According to the National Women’s Political Caucus, of the 535 seats in the 113th U.S. Congress, just 18.5%--or 99 members--are women. In 2013, just 24.1%,of the 7,383 state legislators in the United States were women.

But a New Haven, Conn. nonprofit is doing its best to change that. The Women’s Campaign School at Yale isn’t officially a part of the storied university, but its alumna are similarly distinguished. Sen. Kirsten Gillibrand (NY) and former Rep. Gabrielle Giffords (AZ) have completed the rigorous, hands-on campaign training that is designed to teach women how to run a successful political campaign.

Getting Back to The Year Of the Women

The origins of the nonprofit date back to the acclaimed “Year of the Women” in 1992, when a record number of women ran for political office.

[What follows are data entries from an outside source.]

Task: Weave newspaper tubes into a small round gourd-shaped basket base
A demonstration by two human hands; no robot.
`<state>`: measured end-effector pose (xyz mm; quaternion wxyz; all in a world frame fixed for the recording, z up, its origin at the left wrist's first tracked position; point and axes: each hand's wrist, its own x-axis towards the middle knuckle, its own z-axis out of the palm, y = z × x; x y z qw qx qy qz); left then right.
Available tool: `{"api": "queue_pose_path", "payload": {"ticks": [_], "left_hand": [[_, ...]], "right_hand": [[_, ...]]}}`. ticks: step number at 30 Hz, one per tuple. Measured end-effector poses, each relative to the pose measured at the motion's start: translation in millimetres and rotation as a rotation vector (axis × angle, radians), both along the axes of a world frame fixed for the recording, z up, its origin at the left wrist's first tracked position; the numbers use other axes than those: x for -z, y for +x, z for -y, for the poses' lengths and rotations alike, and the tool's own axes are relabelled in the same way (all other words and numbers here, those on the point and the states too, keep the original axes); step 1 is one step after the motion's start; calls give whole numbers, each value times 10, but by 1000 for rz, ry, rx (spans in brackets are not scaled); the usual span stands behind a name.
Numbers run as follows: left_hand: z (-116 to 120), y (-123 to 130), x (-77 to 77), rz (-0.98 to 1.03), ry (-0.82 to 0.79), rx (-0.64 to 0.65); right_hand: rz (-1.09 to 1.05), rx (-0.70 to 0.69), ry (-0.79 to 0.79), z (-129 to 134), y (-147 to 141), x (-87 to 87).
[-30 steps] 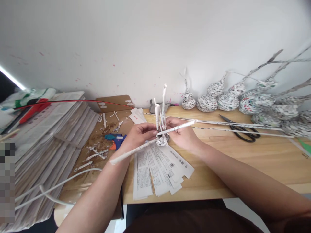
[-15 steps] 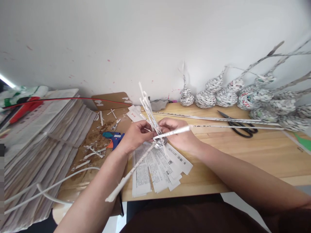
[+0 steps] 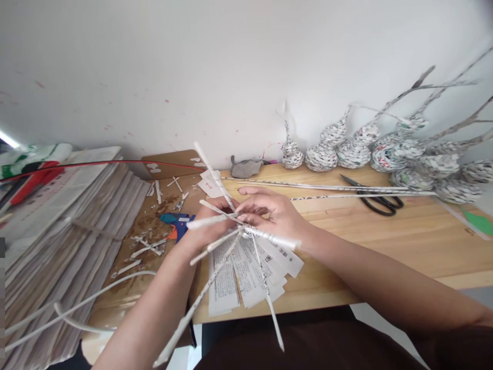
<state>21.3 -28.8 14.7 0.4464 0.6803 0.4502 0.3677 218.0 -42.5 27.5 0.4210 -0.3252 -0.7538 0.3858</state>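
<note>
Rolled newspaper rods (image 3: 266,280) fan out in several directions from a small woven paper piece (image 3: 246,234) between my hands. My left hand (image 3: 211,223) is closed around the piece from the left, its fingertips partly hidden behind the rods. From the right, my right hand (image 3: 275,210) pinches a rod close to the centre, thumb and fingers bent together. Most of the woven body is covered by hands and rods. Under it, printed newspaper strips (image 3: 223,288) lie spread like a fan on the wooden table (image 3: 327,267).
A blue glue gun (image 3: 177,223) and paper scraps (image 3: 148,246) lie to the left, beside a tall newspaper stack (image 3: 92,231). Black scissors (image 3: 379,203) and long paper rods (image 3: 308,186) are on the right. Woven paper gourds (image 3: 321,154) line the wall. A white cable (image 3: 115,280) crosses front left.
The upright bundle of rods has spread and tipped outward, several now pointing left and toward me. My right hand has shifted to the rods' centre. The view has moved slightly.
</note>
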Motion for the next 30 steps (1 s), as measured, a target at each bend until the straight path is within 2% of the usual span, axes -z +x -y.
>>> {"api": "queue_pose_path", "payload": {"ticks": [3, 8, 11, 15, 23, 30], "left_hand": [[3, 38, -10, -46, 82, -87], [-29, 62, 4, 15, 181, -202], [-41, 88, 14, 1, 195, -239], [-35, 122, 23, 4, 191, -248], [-37, -23, -40, 13, -11, -99], [-51, -47, -60, -95, 8, -59]], "right_hand": [[14, 28, 64, -9, 11, 0], [126, 126, 341, -55, 63, -28], [260, 174, 330, -89, 101, -32], [337, 144, 274, -132, 124, -9], [289, 113, 270, -129, 103, 7], [277, 83, 302, -111, 74, 71]]}}
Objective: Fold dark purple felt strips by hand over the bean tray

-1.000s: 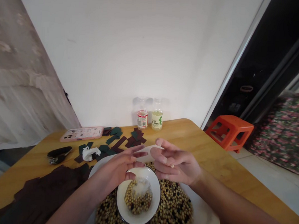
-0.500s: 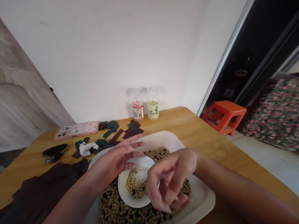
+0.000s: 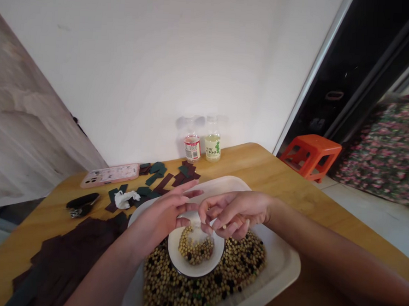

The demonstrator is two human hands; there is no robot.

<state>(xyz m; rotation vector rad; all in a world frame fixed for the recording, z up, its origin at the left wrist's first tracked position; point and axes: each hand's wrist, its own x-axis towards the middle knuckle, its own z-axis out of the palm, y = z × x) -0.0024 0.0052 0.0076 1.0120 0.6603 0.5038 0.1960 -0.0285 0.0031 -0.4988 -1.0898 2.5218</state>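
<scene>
A white bowl (image 3: 173, 248) holds a curved heap of small tan beads (image 3: 194, 253) with a few dark ones. It stands among many more tan and black beads (image 3: 178, 290) in a white tray (image 3: 282, 268). My left hand (image 3: 164, 210) hovers over the bowl's left rim, its fingers spread and nothing visible in them. Over the bowl's far right side my right hand (image 3: 233, 212) is curled with its palm partly up. A small pale bead (image 3: 224, 227) shows among its fingers. Any thread between the hands is too fine to make out.
Dark brown and green strips (image 3: 70, 251) lie left of the tray, with smaller pieces (image 3: 157, 168) behind. A phone (image 3: 111, 174), a black key holder (image 3: 82, 204) and crumpled tissue (image 3: 126, 199) are nearby. Two bottles (image 3: 212, 145) stand by the wall. An orange stool (image 3: 311, 155) is on the floor.
My right hand has moved up and away from me, toward my left hand, uncovering more of the bowl and beads. My left hand stays nearly in place; the view has shifted slightly.
</scene>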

Then, the next year, numbers plummeted and “it was like nothing ever happened,” Patricia Russo, the nonprofit’s executive director says.

At the time, Russo headed the Commission on the Status of Women. After a call from New York Times reporter Andrée Aelion Brooks suggesting the need for a women’s campaign training program, Russo attended a meeting that included Representative Rosa DeLauro (CT) former Representative Nancy Johnson (CT), former Yale Law School Dean Guido Calabresi, and others. The women made the case for a campaign school and Calabresi offered his full support.

Since its creation, the school has educated more than 1,400 women--roughly 70 to 80 each year--about the rigors of running a campaign. Strictly non-partisan and issue-neutral, the curricula focuses on how to run a campaign in real time, including organizing, budgeting, polling, fundraising, public speaking, staffing, working with consultants, and other topics.

The five-day program, which usually takes place in June, costs $1,500. Russo says the most successful students are those who have some political experience, perhaps through a paid or volunteer position on a campaign where they’ve been very hands-on. She says many of the school’s graduates are thriving on a local level, holding municipal or board of education posts and looking for ways to move up to their state legislatures or to the congressional level.

The school has attracted some high-profile faculty including former Republican National Committee chief of staff Anne Hathaway, Rep. Marsha Blackburn (TN), Rep. Elizabeth Esty (CT) and many others who have helped teach women about the essentials of campaign strategy and management. The school also conducts many one-day workshops in various markets to encourage more women to run for public office.

Confronting the Ugly Process Of Finding Funding

One of the biggest barriers to running for many women is money. Fundraising continues to rank highest on the challenges candidates, especially women, face when planning a campaign. But Russo says many shy away from how “ugly” they perceive the process to be.

She says one of the extraordinary things about the Women’s Campaign School is that it gives women the opportunity to know each other across party lines--something that’s becoming more difficult to do in today’s polarized environment, she says. And women can make a difference, as Sen. Susan Collins (ME) and Sen. Patty Murray (WA) did during the last sequester.

“Susan Collins approached Patty Murray, saying, ‘I can’t sit through another meeting where nothing is going to be resolved. Will you sit with me, and let’s put a plan together. At least put something on the table for the others to consider,’ and that became the deal that ended the sequester. So that’s the power of women in public office, and there’s a reason why we need more women running and women winning,” she says.

“I know that everyone’s jumping up and down that we’ve got 20 women in the United States Senate, and I think it’s great. I would be happier if it was 50,” she says.